**GOAL OF THE EXERCISE**. Since the data must remain as supplied, reproduce it word for word.

******

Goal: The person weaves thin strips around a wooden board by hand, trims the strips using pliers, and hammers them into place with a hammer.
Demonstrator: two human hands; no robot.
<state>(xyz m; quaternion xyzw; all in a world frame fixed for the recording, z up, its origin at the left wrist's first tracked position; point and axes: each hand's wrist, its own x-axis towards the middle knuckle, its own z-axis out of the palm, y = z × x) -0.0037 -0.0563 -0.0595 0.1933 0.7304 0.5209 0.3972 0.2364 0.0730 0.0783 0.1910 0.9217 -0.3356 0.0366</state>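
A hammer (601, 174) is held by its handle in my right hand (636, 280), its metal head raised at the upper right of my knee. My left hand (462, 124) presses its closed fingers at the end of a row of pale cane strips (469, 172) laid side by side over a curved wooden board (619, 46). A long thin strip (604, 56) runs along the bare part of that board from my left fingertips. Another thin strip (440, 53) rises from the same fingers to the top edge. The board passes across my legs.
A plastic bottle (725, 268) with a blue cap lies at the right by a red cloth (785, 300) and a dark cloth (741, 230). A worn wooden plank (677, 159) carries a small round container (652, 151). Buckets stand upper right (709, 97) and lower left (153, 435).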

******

**TASK RESULT**.
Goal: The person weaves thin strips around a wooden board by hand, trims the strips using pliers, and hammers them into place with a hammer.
Demonstrator: two human hands; no robot.
<state>(xyz m; quaternion xyzw; all in a world frame fixed for the recording, z up, its origin at the left wrist's first tracked position; point and axes: each hand's wrist, its own x-axis towards the middle knuckle, its own z-axis out of the palm, y = z × x) -0.0037 -0.0563 -0.0595 0.1933 0.7304 0.5209 0.3972 0.2364 0.0730 0.0783 0.1910 0.9217 -0.3356 0.0366</state>
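A hammer (601, 174) is held by its handle in my right hand (636, 280), its metal head raised at the upper right of my knee. My left hand (462, 124) presses its closed fingers at the end of a row of pale cane strips (469, 172) laid side by side over a curved wooden board (619, 46). A long thin strip (604, 56) runs along the bare part of that board from my left fingertips. Another thin strip (440, 53) rises from the same fingers to the top edge. The board passes across my legs.
A plastic bottle (725, 268) with a blue cap lies at the right by a red cloth (785, 300) and a dark cloth (741, 230). A worn wooden plank (677, 159) carries a small round container (652, 151). Buckets stand upper right (709, 97) and lower left (153, 435).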

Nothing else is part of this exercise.